Above, a staff member helps a young girl with homework after school.
Tarana* is a bright, determined 18-year-old. She is also an Afghani refugee from Pakistan. She arrived in Syracuse just two months ago with no English skills and limited formal education.
Starting a new school as a teenager is undeniably challenging. Doing so in a new language and culture is more so. But Tarana is determined to succeed.
Before starting high school, Tarana was enrolled in “Academy” at the CYO (our Refugee Services Center). Academy is a month-long course designed to help youth like Tarana make the transition into American schools. It includes English language classes and introduction to American school culture. For refugee youth, many of whom have spent years in refugee camps, formal schooling conventions are unfamiliar. Tarana learned quickly. As Case Manager Lydia Andrews helped Taraba get to high school on her first day, Tarana showed off her English. She said “Hello! How are you? Good morning,” and, finally, “From CYO.” Her new knowledge, she meant, had been gained through the Academy program.

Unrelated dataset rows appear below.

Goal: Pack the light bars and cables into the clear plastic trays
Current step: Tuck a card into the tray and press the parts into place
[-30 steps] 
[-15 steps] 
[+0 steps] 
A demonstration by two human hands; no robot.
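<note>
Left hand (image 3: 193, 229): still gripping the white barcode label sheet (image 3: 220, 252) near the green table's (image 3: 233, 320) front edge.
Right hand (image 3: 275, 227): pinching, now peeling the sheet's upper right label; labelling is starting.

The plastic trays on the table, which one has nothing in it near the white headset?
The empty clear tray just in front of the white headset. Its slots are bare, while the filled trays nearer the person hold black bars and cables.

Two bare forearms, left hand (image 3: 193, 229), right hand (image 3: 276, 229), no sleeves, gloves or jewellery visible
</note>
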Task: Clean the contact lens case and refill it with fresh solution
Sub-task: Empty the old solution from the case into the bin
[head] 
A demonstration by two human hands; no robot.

Refugee Services staff have been impressed by Tarana’s resilience. “She’s eager to take advantage of the educational opportunities she’s heard are available to her in the American system,” says Lydia. “Similar opportunities were difficult for her to access in Pakistan.”
“She has already grown so much in just a few weeks of class and life in America,” says Lydia. “We look forward to hearing more about her success.”